Cut flowers are flowers or flower buds (often with some stem and leaf) that have been cut from the plant bearing it. It is usually removed from the plant for decorative use. Typical uses are in vase displays, wreaths, and garlands. Many home gardeners harvest flowers from their own gardens, but there is a significant international floral industry for cut flowers. The plants cropped vary by climate, culture and the level of wealth locally. Often the plants are raised specifically for the purpose, in field or glasshouse growing conditions. Cut flowers can also be harvested from the wild.

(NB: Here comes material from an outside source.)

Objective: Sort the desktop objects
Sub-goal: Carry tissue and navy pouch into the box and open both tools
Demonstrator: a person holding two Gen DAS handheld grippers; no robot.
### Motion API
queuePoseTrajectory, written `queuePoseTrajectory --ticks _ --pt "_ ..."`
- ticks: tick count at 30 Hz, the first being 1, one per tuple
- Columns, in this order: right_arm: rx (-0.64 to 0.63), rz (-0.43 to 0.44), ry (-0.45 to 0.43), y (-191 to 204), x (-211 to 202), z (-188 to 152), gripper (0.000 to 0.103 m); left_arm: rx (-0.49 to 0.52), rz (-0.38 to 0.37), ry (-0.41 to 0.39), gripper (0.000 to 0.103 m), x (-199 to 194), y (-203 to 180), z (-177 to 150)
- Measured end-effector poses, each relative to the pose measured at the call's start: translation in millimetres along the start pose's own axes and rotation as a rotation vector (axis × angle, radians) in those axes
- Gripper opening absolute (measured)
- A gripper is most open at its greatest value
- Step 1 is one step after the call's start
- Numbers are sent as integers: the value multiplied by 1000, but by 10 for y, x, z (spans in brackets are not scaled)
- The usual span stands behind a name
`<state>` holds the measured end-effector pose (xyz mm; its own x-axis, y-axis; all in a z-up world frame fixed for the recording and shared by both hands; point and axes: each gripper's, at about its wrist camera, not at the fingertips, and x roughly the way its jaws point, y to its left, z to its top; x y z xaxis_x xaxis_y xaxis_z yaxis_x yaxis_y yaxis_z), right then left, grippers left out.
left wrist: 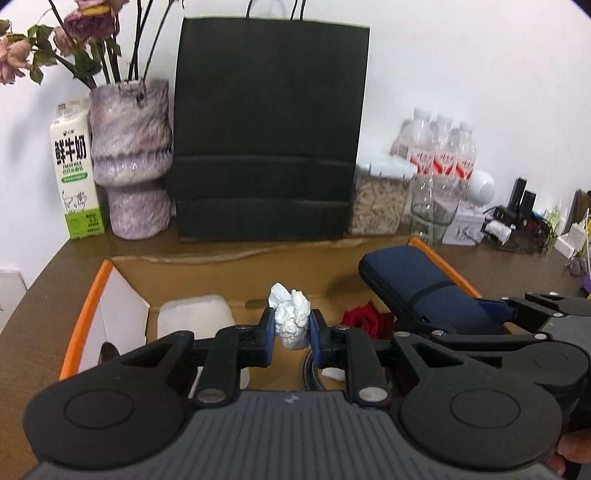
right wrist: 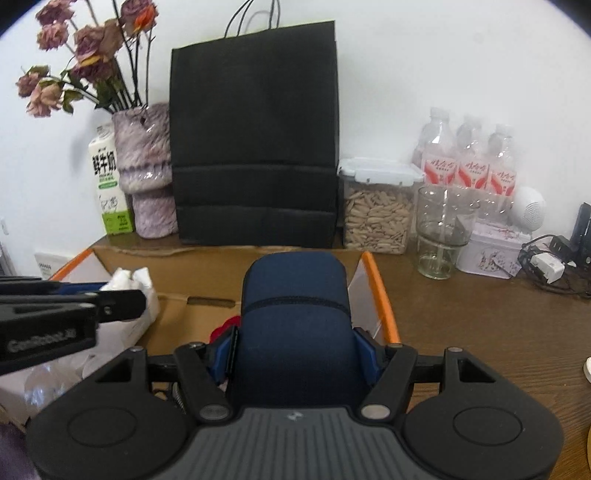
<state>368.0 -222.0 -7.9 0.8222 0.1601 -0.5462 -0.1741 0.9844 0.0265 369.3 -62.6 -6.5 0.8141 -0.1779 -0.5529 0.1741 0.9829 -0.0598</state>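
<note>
Flowers (left wrist: 74, 33), dried and pink, are seen at the upper left of the left wrist view, standing in a mottled purple vase (left wrist: 131, 158) on a brown wooden table (left wrist: 33, 306). A milk carton (left wrist: 75, 173) is set just left of the vase, against a white wall (left wrist: 461, 55). A tall black paper bag (left wrist: 266, 129) fills the centre, upright at the back of the table. To its right a clear lidded container (left wrist: 380, 199) of pale pieces, a glass (left wrist: 432, 210), three plastic bottles (left wrist: 443, 147) and a white tin (left wrist: 463, 225) are lined up; cables and chargers (left wrist: 517, 221) are gathered at the far right edge.

In the lower half of the frame an open cardboard box (left wrist: 221, 269) with orange-edged flaps is seen on the table. A crumpled white tissue (left wrist: 291, 317) is gripped between the nearly closed blue pads of the left hand-held gripper (left wrist: 291, 336), above the box interior. A translucent white container (left wrist: 195, 317) lies in the box at left, and a red rose (left wrist: 365, 319) at right.

In the right wrist view, a dark blue zip case (right wrist: 295, 314) is clamped between the pads of the right hand-held gripper (right wrist: 299, 354), tilted over the right part of the box (right wrist: 210, 266). The left hand-held gripper (right wrist: 92, 306) and the tissue (right wrist: 129, 280) appear at the left edge of that frame.
</note>
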Motion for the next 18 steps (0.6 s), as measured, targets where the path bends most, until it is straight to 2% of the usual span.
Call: queuePoseTrajectory --ticks 3,4,5,6,7,10,13,18 --pt "1 1 5 21 -15 -13 65 13 15 12 25 13 -20 -14" --pt "11 -2 -1 12 -25 -12 67 16 24 15 40 14 -26 -15" --pt "21 -10 -12 -2 -45 -6 67 17 35 17 63 10 -27 -15" --pt "26 -19 -26 -18 -65 5 66 14 54 12 71 -1 -24 -12" --pt "36 -40 -39 -42 -93 19 73 10 79 3 84 -21 -16 -8" --pt "80 -51 -54 -144 -132 54 92 -18 98 -20 103 -88 48 24" --pt "110 -5 -43 -212 -151 78 98 -35 97 -33 103 -154 96 44" --pt "101 7 -62 -206 -223 111 99 -30 105 -62 103 -262 95 73"
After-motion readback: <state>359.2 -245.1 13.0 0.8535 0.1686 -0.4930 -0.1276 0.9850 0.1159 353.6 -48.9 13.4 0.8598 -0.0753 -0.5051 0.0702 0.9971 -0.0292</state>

The cultivation and trade of flowers is a specialization in horticulture, specifically floriculture.

Cultivation
Cut flower cultivation is intensive, usually on the basis of greenhouse monocultures, and requires large amounts of highly toxic pesticides, residues of which can often still be found in flower shops on imported flowers.

These facts have spurred the development of movements like "Slow Flowers", which propagates sustainable floriculture in the consumer country (U.S., Canada) itself.

Uses
A common use is for floristry, usually for decoration inside a house or building. Typically the cut flowers are placed in a vase. A number of similar types of decorations are used, especially in larger buildings and at events such as weddings. These are often decorated with additional foliage.
In some cultures, a major use of cut flowers is for worship; this can be seen especially in south and southeast Asia.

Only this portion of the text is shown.